Git Product home page Git Product logo

Comments (15)

GoogleCodeExporter avatar GoogleCodeExporter commented on May 5, 2024
+1

Also, I don't know what's the science behind the cutoffs chosen, but I just 
changed 
them from 0.9-1.1, to 0.5-2.0 -- maybe I went too lax on it, I dunno.

Original comment by [email protected] on 12 Jan 2010 at 7:24

from caliper.

GoogleCodeExporter avatar GoogleCodeExporter commented on May 5, 2024
It's a sanity check. I think the best fix is to write a new measurer. Perhaps 
we abandon 
the "always run for 5 seconds" default, and instead watch the numbers and wait 
for 
them to converge. If they don't converge for a long time, then fail.
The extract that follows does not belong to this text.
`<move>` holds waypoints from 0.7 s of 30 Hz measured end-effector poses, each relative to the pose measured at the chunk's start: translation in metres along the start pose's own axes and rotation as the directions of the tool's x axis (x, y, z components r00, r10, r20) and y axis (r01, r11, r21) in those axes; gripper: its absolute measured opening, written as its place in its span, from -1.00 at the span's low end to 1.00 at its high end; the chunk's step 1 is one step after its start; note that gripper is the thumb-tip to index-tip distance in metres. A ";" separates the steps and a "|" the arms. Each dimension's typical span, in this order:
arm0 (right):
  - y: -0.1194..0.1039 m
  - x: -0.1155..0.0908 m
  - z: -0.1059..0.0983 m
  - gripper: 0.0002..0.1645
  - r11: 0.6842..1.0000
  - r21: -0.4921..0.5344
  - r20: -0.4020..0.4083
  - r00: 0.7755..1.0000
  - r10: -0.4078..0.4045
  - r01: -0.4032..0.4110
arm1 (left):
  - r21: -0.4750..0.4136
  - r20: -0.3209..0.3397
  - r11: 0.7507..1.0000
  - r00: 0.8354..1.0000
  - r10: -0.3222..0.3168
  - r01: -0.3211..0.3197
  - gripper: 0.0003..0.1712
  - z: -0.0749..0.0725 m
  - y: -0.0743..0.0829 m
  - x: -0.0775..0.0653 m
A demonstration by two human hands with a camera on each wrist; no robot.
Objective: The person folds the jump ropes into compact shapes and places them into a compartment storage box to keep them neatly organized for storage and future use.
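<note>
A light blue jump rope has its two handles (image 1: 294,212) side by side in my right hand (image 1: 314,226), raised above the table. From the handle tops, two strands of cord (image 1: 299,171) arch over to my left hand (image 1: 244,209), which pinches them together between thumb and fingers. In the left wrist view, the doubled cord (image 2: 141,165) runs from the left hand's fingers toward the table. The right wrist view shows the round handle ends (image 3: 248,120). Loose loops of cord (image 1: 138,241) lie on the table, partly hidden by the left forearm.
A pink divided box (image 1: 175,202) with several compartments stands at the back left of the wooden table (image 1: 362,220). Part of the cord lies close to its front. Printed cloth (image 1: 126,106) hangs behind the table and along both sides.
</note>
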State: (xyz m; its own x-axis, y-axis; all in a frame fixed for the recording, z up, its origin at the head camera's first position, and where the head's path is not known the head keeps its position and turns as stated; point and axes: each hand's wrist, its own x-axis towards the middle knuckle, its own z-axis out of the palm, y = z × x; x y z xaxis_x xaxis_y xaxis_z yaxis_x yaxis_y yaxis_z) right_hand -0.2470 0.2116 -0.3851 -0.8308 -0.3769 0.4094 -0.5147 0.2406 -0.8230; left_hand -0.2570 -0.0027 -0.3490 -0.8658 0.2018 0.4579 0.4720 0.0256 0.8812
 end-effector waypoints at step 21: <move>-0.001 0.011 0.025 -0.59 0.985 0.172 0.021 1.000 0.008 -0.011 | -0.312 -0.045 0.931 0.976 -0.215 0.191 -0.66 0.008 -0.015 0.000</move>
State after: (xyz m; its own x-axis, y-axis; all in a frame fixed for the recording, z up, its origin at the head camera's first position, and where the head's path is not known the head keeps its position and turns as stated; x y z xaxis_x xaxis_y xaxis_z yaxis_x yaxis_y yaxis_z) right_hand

Original comment by limpbizkit on 13 Jan 2010 at 3:58

from caliper.

GoogleCodeExporter avatar GoogleCodeExporter commented on May 5, 2024
Here are my latest thoughts:

We don't need to think of this as a sanity check that fails your whole run; 
instead, 
we could calculate and report a "quality score" for each measurement, and let 
the 
user decide.

As we run post-warmup trials, instead of keeping the rep count fixed 
(post-warmup), 
we can let it vary somewhat within a range. The "score" I'm referring to 
evaluates 
how linear these (time, reps) pairs appear to be. (Optionally, if they're 
linear but 
with a positive y-intercept, we could consider that value to be the per-trial 
overhead and correct for it in the values reported?)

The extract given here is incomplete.